Page MenuHomePhabricator

Do contintcloud and other CI boxes know about labs-ns1?
Closed, DuplicatePublic

Description

According to a comment in T152340, the labs-ns0 outage caused CI tests to fail. That suggests that wherever that test was running, resolv.conf had labs-ns0 but not labs-ns1 in it, hence no failover.

If that's true, it should be an easy fix. If that's /not/ true then... this needs investigation.

Event Timeline

I have looked at it / filled a task about it ages ago but can not find it anymore. The issue is the DHCP server on labs only yield a single DNS resolver, because our OpenStack configuration does not use the DHCP option to set a second alternative resolver. Will need to dig a bit more to find what I wrote about it.

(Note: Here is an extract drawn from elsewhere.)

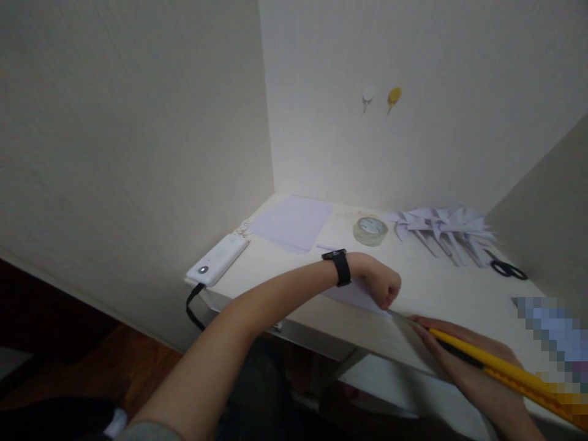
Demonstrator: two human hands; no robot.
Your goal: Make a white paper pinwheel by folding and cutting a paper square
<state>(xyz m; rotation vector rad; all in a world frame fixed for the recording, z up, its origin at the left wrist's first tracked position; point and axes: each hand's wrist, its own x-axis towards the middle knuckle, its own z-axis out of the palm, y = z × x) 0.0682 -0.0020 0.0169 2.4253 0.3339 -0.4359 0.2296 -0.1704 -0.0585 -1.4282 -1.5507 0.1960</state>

On boot, the Nodepool instances emit a DHCP requests and only get labs-recursor0.wikimedia.org.:

Trusty:

/etc/resolv.conf
# Dynamic resolv.conf(5) file for glibc resolver(3) generated by resolvconf(8)
#     DO NOT EDIT THIS FILE BY HAND -- YOUR CHANGES WILL BE OVERWRITTEN
nameserver 208.80.155.118
search eqiad.wmflabs

Jessie:

/etc/resolv.conf
domain eqiad.wmflabs
search eqiad.wmflabs
nameserver 208.80.155.118

For reference, the permanent slaves (Precise, Trusty, Jessie) all have the same configuration which is provided by Puppet.

/etc/resolv.conf
## THIS FILE IS MANAGED BY PUPPET
##
## source: modules/base/resolv.conf.labs.erb
## from:   base::resolving

domain integration.eqiad.wmflabs
search integration.eqiad.wmflabs eqiad.wmflabs 
nameserver 208.80.155.118
nameserver 208.80.154.20
options timeout:2 ndots:2

Found it. T137460#2383979 and others have all the details. Namely the DHCP lease has:

option domain-name-servers 208.80.155.118;

And in dnsmasq-nova.conf.erb we only have a single IP:

#Clients should use the designate-backed dns server rather than dnsmasq
dhcp-option=option:dns-server,<%= @recursor_ip %>